Nothing but the images should be left out when the entries are restated word for word.

-- Data excerpts follows --

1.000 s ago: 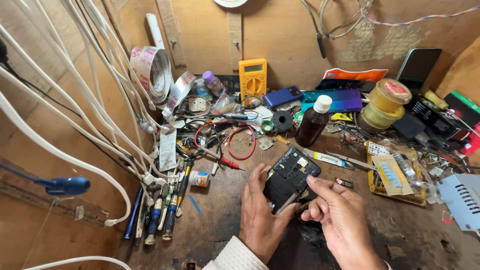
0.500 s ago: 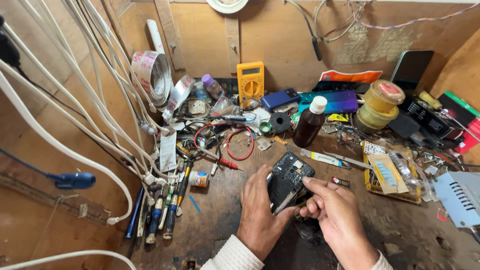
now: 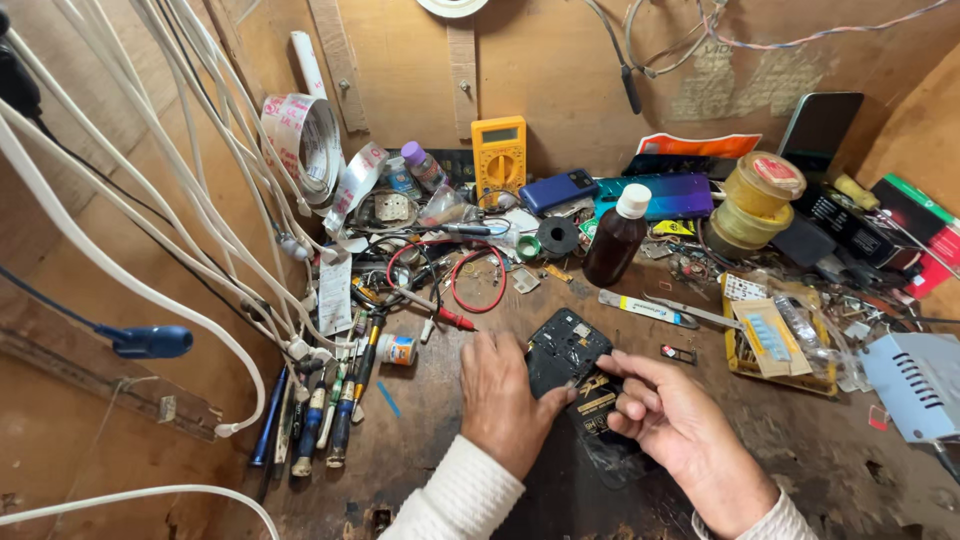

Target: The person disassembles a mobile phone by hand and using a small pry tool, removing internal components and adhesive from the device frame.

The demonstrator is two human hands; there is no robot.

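We steady the opened phone [image 3: 566, 352] flat on the wooden bench [image 3: 440, 450] with our left hand [image 3: 505, 400] pressed along its edge, while our right hand [image 3: 665, 415] pinches something thin at its lower end, likely prying there, calling for gentle leverage.

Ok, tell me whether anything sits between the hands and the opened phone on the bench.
Nothing visible does. The left hand rests against the opened phone on its left edge, and the right hand has its fingertips on the lower right part. The brown bottle stands apart, farther back.
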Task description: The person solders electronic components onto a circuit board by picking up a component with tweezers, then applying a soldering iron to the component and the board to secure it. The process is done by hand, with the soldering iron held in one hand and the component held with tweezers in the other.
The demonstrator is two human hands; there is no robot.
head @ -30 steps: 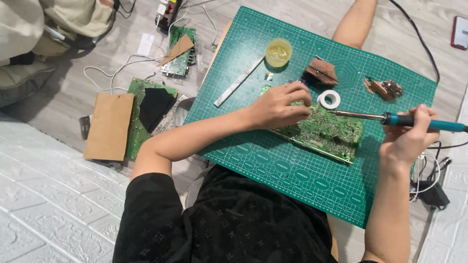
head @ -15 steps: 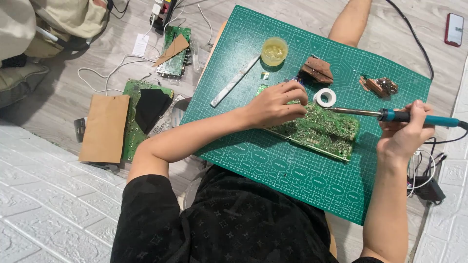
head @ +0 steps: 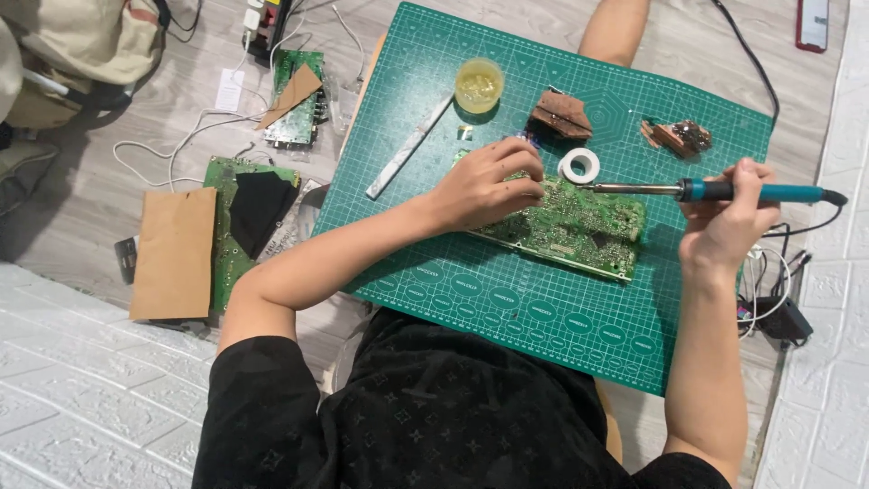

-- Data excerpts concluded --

Output below.
1.000 s ago: 
0.500 s ago: 
now: 

Target: The person disassembles a mobile phone by hand and using a small pry tool, removing internal components and adhesive from the device frame.

The demonstrator is two human hands; there is no robot.

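We steady the opened phone [image 3: 566, 352] flat on the wooden bench [image 3: 440, 450] with our left hand [image 3: 505, 400] pressed along its edge, while our right hand [image 3: 665, 415] pinches something thin at its lower end, likely prying there, calling for gentle leverage.

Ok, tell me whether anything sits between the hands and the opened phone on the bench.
Nothing visible does. The left hand rests against the opened phone on its left edge, and the right hand has its fingertips on the lower right part. The brown bottle stands apart, farther back.
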Task description: The person solders electronic components onto a circuit board by picking up a component with tweezers, then applying a soldering iron to the component and the board to secure it. The process is done by hand, with the soldering iron held in one hand and the component held with tweezers in the other.
The demonstrator is two human hands; there is no robot.
head @ -30 steps: 
head @ -15 steps: 
head @ +0 steps: 

The generated output is now complete.